Perhaps you read the article about how Chick-fil-A is winning–not because of its delicious sandwiches, but because its employees are polite. If you’ve ever been to a Chick-fil-A, you have probably heard “thank you”. A survey noted that 95.2% of Chick-fil-A drive thru encounters involved an employee saying “thank you”. This is a full 10 percentage points more than drive thru encounters at KFC, and nearly 20 percentage points more than McDonalds. Chick-fil-A leadership pointed toward investments in training that resulted in employees providing a genuinely positive interaction.

The importance of polite interactions is obvious when we are a customer at a fast food restaurant. Is it equally obvious in our own business-to-business interactions? This research article notes that it is even more important for service employees to modify inner feelings in on-going service relationships. If being polite is important in one-time drive thru transactions, it is mission-critical in ongoing service relationships.

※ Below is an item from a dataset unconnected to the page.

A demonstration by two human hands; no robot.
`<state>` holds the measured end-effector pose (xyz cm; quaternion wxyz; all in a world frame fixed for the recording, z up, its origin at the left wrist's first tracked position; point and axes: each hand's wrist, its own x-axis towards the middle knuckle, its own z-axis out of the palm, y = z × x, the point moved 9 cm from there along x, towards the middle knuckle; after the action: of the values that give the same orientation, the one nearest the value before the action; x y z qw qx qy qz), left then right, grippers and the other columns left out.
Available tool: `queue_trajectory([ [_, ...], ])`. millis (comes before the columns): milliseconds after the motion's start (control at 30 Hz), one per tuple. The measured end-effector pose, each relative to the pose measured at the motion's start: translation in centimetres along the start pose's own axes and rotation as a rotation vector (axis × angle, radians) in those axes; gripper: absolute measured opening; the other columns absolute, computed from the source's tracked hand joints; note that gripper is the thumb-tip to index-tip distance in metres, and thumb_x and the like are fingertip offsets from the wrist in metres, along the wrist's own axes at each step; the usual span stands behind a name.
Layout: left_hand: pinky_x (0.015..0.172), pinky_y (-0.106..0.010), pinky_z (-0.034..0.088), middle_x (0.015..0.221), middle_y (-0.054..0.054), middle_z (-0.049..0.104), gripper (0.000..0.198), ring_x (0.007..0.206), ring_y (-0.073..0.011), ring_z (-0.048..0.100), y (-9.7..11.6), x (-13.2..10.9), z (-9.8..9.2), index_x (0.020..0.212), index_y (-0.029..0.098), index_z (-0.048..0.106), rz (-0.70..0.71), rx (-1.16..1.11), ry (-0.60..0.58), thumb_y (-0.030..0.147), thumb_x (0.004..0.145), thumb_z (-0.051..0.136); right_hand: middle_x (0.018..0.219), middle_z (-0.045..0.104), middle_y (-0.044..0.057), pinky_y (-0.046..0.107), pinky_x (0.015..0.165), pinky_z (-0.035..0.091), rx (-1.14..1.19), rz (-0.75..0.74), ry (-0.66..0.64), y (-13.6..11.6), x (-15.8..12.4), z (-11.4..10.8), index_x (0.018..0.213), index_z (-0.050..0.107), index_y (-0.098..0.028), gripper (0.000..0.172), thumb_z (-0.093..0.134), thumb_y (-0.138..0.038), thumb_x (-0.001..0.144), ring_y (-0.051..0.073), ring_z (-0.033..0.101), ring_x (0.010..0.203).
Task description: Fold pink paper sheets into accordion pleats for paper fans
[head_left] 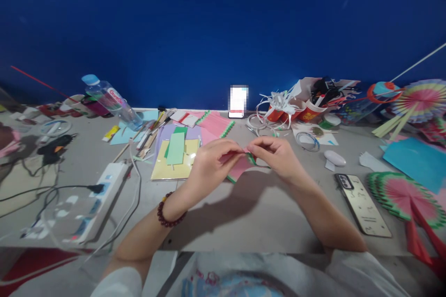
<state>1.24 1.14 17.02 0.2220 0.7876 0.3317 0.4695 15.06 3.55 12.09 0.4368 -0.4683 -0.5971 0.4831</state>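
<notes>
The pink paper (240, 167), edged in green, was held just above the middle of the worktop (244, 218), pinched at its upper end between the closed fingertips of the left hand (212, 160) and the right hand (278, 155). The fingers covered most of its top, so its folds there could not be made out. A dark bead bracelet (169, 216) sat on the left wrist.

The near middle of the worktop lay bare in the hands' shadow. Toward the left edge a white power strip (104, 195) and its cables took up the room; toward the right edge lay a smartphone (362, 204), face down, and a folded paper fan (400, 195), partly cut off by the frame. Beyond the left hand a green strip (176, 148) lay on a yellow sheet (163, 169).

Near the far left corner a water bottle (111, 100) leaned over, its red label's white writing too blurred to read. A small screen (239, 101) at the far edge was pixelated.
</notes>
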Motion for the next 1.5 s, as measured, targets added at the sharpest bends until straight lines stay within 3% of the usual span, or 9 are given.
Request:
queue_trajectory([
  [533,0.063,-0.022,0.054,0.077,-0.002,0.074,0.007,0.071,-0.0134,0.067,-1.2,-0.2,0.0,0.081,0.019,0.071,-0.114,-0.052,0.048,0.016,0.084,0.065,0.067,0.067,0.001,0.025,0.058,0.045,-0.03,-0.09,0.06,-0.8,-0.2,-0.2,0.073,0.07,-0.018,0.016,0.067,-0.034,0.077,0.012,0.056,0.061],
  [733,0.066,-0.022,0.057,0.082,-0.003,0.076,0.01,0.072,-0.0133,0.07,-1.1,-0.2,-0.4,0.089,0.018,0.073,-0.106,-0.077,0.103,0.014,0.082,0.067,0.066,0.065,0.001,0.026,0.057,0.045,-0.021,-0.084,0.054,-0.9,-0.2,-0.1,0.074,0.07,-0.018,0.02,0.068,-0.038,0.077,0.012,0.055,0.061],
  [933,0.061,-0.022,0.056,0.079,-0.002,0.076,0.014,0.069,-0.0136,0.069,-0.7,0.0,-0.8,0.085,0.02,0.075,-0.066,-0.066,0.108,0.01,0.082,0.065,0.071,0.068,0.001,0.026,0.062,0.049,0.011,-0.081,0.038,-0.8,-0.3,-0.1,0.078,0.072,-0.019,0.017,0.069,-0.036,0.077,0.013,0.06,0.066],
  [1100,0.062,-0.023,0.056,0.08,-0.002,0.076,0.015,0.071,-0.0143,0.069,-1.2,-0.1,-0.9,0.084,0.02,0.075,-0.119,-0.09,0.098,0.01,0.081,0.065,0.078,0.072,0.002,0.028,0.066,0.053,0.026,-0.052,0.011,-0.1,-0.1,-0.1,0.081,0.074,-0.021,0.019,0.077,-0.035,0.069,0.015,0.064,0.071],
  [1500,0.066,-0.024,0.059,0.082,-0.003,0.076,0.007,0.074,-0.0152,0.071,-2.6,0.0,-0.4,0.082,0.02,0.075,-0.259,-0.181,0.076,0.016,0.078,0.072,0.078,0.075,0.003,0.031,0.069,0.055,-0.056,-0.123,0.077,-0.6,-0.3,-0.4,0.079,0.077,-0.023,0.013,0.074,-0.035,0.073,0.018,0.068,0.073],
])
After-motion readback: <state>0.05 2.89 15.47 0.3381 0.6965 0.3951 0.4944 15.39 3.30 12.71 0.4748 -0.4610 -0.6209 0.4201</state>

Chick-fil-A allocates resources and time to improve employees’ ability to move beyond surface acting into genuine interactions. When was the last time your sales training involved thinking about these attributes of an interaction with a customer? Given its importance, agricultural and food businesses should be dedicating training time to reinforcing genuine interactions. Training on the features and benefits of a product or service interaction should be complemented with some consideration of the manner of that communication. Remind employees that thanking customers for their business is an important part of nurturing an ongoing service relationship.

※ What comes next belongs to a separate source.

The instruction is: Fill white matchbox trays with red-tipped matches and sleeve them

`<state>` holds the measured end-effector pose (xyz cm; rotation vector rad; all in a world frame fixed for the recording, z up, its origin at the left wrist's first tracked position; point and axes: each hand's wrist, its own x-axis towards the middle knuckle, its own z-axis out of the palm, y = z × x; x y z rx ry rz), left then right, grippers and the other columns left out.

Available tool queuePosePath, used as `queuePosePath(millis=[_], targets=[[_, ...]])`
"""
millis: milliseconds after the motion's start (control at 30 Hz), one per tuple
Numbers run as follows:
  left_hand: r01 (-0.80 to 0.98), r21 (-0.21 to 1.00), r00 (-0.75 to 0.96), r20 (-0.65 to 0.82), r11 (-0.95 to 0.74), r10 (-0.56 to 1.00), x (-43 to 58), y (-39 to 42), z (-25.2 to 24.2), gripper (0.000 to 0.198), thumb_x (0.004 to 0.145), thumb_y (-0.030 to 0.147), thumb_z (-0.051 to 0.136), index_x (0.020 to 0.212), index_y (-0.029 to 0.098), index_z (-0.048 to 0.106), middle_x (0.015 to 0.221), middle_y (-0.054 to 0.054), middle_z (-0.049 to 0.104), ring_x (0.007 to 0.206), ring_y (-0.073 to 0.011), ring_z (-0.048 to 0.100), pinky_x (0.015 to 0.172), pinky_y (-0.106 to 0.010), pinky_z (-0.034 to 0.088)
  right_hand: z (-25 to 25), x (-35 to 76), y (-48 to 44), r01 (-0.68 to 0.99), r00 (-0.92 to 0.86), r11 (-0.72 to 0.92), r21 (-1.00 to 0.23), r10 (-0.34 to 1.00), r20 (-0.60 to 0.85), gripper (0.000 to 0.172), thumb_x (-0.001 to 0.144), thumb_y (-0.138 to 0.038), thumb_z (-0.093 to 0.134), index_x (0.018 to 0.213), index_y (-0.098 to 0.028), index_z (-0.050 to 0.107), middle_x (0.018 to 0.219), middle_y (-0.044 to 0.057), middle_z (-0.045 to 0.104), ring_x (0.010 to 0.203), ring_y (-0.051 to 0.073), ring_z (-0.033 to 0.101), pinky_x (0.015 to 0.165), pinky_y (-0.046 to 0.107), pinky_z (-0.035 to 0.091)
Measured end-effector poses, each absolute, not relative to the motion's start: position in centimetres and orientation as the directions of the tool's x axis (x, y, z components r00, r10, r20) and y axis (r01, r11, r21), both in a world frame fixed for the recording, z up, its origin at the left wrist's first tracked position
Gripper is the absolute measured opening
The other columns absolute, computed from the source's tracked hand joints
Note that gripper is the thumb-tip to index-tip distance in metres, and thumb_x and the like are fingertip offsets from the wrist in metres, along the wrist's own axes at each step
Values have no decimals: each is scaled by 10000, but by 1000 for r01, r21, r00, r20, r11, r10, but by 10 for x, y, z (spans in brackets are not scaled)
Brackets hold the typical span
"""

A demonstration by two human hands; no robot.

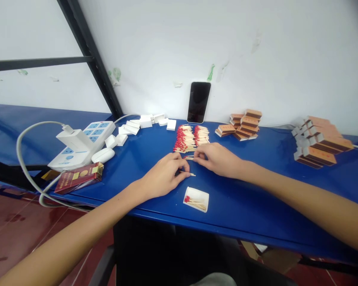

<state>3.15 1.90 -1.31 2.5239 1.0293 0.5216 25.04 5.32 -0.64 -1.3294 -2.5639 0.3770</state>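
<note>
**Both hands down among the matches**

The left hand (164, 174) is curled on the blue tabletop (256, 190), near the middle of its front edge. Thumb and fingertips are pinched on a thin wooden matchstick (191, 174), with its bare end poking out to the right.

The right hand (217, 159) lies just beyond it. Its fingers are bent down and closed on a few loose matchsticks (188, 157) at the near fringe of the red-tipped match pile (191, 138).

Right by the front edge, just in front of the left hand, sits a small white card tray (198, 192) with a few matches lying in it.

These sticks look feather-light and stiff but easy to snap. They are slim enough to roll off the fingertips, so they are best pinched mid-shaft, clear of the red heads. The tray looks flimsy too, and a nudge would likely slide it.

Toward the back edge are empty white trays (137, 125), stacked brown matchbox sleeves (241, 125) and a black phone (198, 102) leaning on the wall.
</note>
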Motion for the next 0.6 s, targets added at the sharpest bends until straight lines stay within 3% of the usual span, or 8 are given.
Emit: queuePosePath(millis=[133, 267, 400, 600], targets=[[611, 470, 620, 217, -637, 754, 21, 21, -12, 264, 972, 420, 526, 1048, 205, 659, 984, -57, 595, 950, -226, 577, 872, -383, 480, -10, 258, 34, 740, -577, 575, -349, 809, 111, 126, 910, -245, 573, 886, -186, 681, 799, 31, 660, 727, 157, 567, 660, 277, 383], [663, 369, 580, 296, -651, 759, 16, 42, -14, 288, 988, 391, 480, 1146, 192, 616, 1011, -69, 579, 950, -235, 572, 879, -401, 477, -7, 254, 33, 729, -568, 580, -363, 809, 151, 188, 946, -237, 493, 897, -177, 665, 827, 41, 663, 737, 158, 567, 692, 287, 392], [730, 240, 557, 336, -641, 760, 16, 66, -18, 249, 969, 352, 513, 1084, 166, 631, 999, -81, 565, 938, -247, 548, 884, -407, 456, -4, 254, 47, 768, -562, 571, -291, 818, 121, 130, 926, -267, 540, 957, -185, 637, 872, 46, 646, 768, 172, 557, 669, 285, 374], [733, 240, 553, 335, -637, 763, 19, 76, -22, 212, 957, 344, 538, 1029, 177, 647, 979, -73, 561, 915, -244, 547, 863, -394, 444, -6, 251, 44, 763, -559, 554, -333, 825, 90, 141, 938, -238, 514, 840, -201, 609, 842, 28, 646, 746, 154, 546, 646, 279, 350]])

The second thrust of the research focused on service sweethearting. The results reinforce the notions raised in my last review about customer delight. The authors do note that sweethearting has a positive impact on the long-term relationship. The frequency of sweethearting, however, is not related with most customer outcomes. This reinforces that delighting the customer occasionally prevents establishing an unrealistic expectation of the interaction. In this service sweethearting, some traditional practices in agricultural relationships might be seen as surface acting or trivial. I can still hear my grandfather talking about buying a $250,000 hat and receiving a free combine. I suspect this is indicative that these types of interactions aren’t really seen as true deep acting.

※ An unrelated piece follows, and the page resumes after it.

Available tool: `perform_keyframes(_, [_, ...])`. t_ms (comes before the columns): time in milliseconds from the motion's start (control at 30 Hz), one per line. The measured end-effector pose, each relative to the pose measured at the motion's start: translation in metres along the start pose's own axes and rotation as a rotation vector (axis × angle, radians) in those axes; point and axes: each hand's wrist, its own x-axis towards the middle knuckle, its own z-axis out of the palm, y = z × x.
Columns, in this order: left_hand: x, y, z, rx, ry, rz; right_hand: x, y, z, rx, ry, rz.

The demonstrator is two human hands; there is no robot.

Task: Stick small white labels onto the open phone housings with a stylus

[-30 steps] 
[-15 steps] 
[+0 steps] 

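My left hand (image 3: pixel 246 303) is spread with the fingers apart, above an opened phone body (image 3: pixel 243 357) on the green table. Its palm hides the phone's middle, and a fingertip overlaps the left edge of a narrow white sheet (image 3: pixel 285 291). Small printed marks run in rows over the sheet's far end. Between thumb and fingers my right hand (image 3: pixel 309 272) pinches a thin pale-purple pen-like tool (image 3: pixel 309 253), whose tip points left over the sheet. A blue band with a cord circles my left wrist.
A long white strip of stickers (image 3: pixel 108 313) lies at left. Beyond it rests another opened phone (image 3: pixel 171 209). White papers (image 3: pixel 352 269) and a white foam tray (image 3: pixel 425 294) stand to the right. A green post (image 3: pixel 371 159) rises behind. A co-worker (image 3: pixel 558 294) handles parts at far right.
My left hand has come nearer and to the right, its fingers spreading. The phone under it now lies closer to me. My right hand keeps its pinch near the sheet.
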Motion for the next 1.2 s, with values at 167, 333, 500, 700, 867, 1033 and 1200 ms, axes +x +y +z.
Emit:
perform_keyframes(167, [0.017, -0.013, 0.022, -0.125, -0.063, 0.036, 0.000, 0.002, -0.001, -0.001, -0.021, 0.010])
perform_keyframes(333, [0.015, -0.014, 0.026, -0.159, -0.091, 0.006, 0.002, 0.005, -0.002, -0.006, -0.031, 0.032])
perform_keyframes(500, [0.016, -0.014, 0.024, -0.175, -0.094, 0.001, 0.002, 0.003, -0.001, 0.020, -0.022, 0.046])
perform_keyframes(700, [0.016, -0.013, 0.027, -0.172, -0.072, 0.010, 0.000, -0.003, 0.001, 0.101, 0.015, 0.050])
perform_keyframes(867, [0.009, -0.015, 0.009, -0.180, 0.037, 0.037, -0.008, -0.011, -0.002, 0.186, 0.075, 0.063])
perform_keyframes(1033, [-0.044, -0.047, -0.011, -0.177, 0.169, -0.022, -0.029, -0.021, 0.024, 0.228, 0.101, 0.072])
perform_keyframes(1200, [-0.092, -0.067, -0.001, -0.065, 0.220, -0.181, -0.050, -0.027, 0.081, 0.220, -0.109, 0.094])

Instead, service employees need to be empowered to make decisions that will be specific to the relationship. Service employees should move beyond token gifts and interactions to genuine benefits that are relationship-specific. For it to be effective in the long-run, the research suggests involving the customer in sweethearting is more important than the frequency of delighting. Service employees are likely to benefit from listening to customers’ needs individually and carefully to create a meaningful ongoing relationship benefit.

Industry speakers on campus this past year have characterized agriculture as a relationships business. Our industry has more than its share of excellent products that are the result of effective research and development teams. The winning edge is then establishing and nurturing meaningful long-term relationships through genuinely polite interactions. These interactions are not likely to occur naturally. An emphasis on this part of the relationship can improve outcomes and long-term loyalty. Good luck in your efforts to do so. Oh – and thanks for reading!